Dataset extract START
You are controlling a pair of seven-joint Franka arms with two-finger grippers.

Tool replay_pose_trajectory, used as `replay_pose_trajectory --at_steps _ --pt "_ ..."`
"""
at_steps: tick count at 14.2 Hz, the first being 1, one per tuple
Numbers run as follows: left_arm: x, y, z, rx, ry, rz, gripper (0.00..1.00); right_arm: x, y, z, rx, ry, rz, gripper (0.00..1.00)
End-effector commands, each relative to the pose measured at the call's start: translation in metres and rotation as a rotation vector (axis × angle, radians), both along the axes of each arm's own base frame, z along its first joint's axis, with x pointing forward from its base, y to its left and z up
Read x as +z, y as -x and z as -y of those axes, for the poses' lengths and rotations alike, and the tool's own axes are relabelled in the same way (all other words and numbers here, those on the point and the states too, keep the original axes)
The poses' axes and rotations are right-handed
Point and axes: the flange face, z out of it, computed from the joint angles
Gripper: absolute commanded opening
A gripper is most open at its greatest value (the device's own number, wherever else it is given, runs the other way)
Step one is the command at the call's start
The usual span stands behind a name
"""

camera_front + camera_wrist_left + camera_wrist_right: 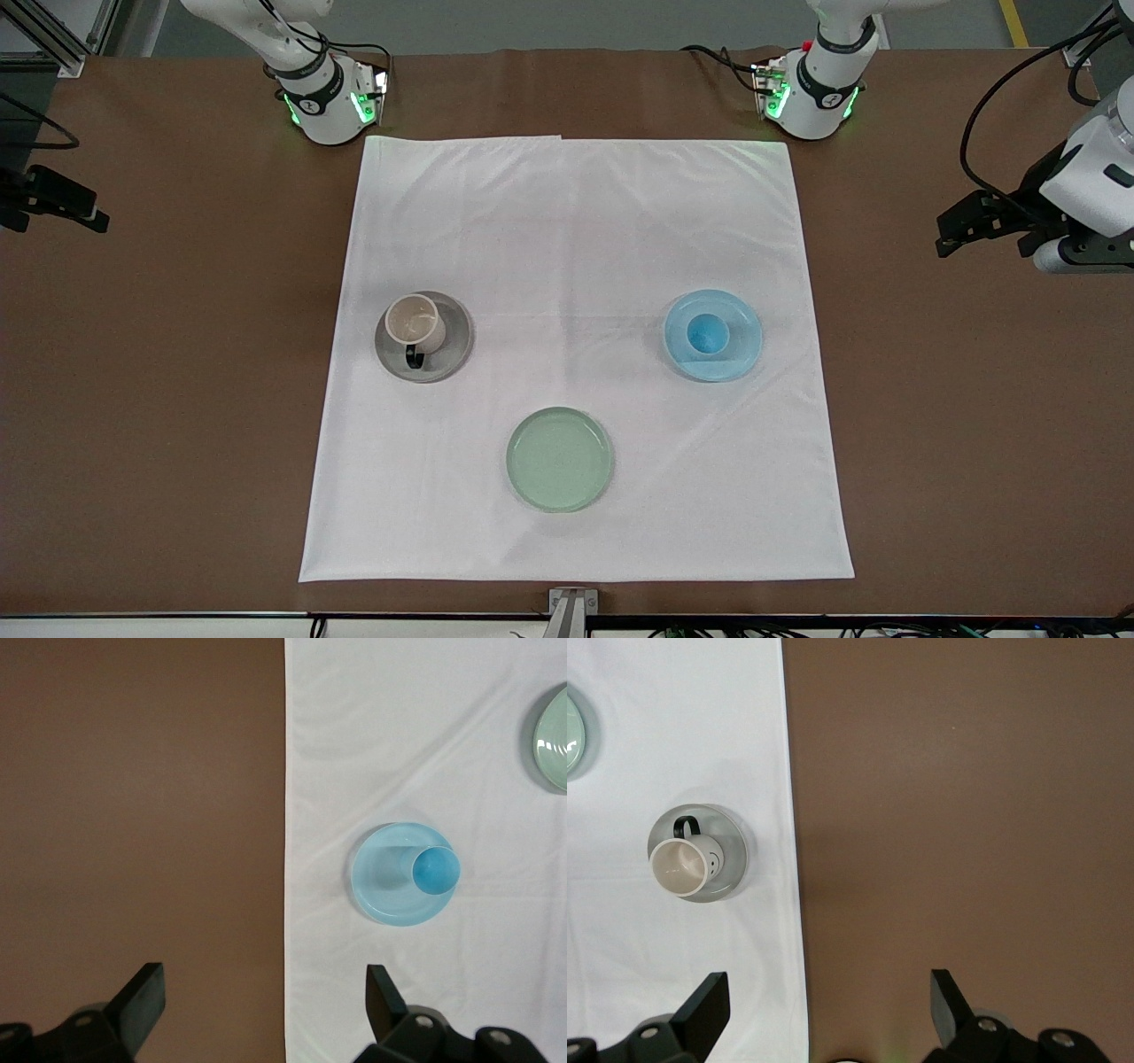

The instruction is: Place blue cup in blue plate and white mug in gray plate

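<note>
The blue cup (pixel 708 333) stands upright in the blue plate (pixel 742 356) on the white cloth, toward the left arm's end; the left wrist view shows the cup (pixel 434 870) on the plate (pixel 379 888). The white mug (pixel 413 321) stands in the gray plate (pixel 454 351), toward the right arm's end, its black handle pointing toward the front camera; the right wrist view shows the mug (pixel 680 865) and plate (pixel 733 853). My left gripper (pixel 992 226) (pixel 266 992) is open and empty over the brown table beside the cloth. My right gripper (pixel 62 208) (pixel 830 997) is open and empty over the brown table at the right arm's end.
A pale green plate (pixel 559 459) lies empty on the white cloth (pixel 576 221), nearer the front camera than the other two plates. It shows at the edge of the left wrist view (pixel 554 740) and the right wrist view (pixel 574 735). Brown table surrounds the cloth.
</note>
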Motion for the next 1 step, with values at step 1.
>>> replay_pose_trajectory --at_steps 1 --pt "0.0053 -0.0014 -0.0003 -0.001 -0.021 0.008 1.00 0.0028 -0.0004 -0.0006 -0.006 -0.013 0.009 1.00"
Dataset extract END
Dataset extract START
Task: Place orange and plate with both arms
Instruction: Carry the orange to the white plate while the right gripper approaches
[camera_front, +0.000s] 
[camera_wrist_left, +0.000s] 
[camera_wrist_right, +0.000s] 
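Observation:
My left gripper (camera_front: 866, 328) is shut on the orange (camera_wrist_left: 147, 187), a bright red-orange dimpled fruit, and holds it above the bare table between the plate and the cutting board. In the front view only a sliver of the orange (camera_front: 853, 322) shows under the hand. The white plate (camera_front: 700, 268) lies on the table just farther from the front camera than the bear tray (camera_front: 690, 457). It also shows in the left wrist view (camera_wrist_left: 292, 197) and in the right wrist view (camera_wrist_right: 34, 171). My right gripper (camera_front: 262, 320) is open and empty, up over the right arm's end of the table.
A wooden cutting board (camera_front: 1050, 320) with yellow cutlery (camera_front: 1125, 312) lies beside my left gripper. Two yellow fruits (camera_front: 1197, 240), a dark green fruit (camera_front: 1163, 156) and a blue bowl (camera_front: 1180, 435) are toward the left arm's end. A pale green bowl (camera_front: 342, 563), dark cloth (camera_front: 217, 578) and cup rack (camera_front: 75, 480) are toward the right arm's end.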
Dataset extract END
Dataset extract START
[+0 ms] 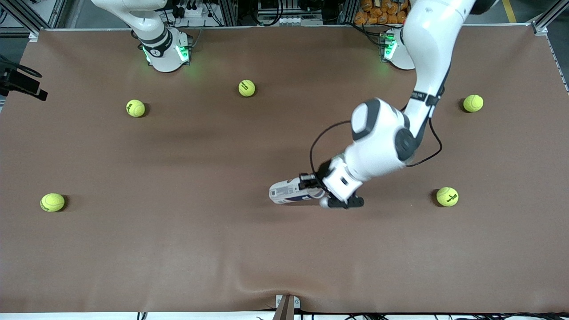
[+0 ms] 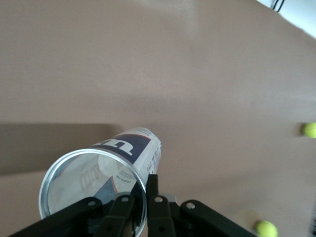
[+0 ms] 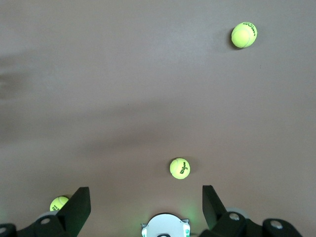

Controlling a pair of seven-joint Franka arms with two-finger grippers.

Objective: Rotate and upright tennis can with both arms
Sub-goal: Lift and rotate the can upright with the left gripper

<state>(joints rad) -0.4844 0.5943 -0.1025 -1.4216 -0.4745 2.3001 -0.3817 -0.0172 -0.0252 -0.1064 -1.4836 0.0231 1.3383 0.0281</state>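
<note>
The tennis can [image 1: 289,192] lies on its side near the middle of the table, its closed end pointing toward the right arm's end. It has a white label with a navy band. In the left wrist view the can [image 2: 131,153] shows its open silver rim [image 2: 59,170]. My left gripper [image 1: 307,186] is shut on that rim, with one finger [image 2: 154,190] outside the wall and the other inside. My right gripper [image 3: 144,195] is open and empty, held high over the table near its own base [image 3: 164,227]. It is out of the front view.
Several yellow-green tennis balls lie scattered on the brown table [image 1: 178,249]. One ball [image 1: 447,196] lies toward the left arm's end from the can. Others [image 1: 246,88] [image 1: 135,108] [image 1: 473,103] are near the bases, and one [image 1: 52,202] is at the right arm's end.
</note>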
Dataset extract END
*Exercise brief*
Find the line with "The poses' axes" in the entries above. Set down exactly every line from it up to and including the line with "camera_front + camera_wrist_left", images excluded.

*Answer section*
The poses' axes and rotations are right-handed
Point and axes: the flange face, z out of it, computed from the joint angles
Gripper: absolute commanded opening
A gripper is most open at its greatest value (the device's own number, wherever else it is given, runs the other way)
Step one is the command at the call's start
The usual span stands behind a name
"""

camera_front + camera_wrist_left + camera_wrist_right: 

The answer given is complete.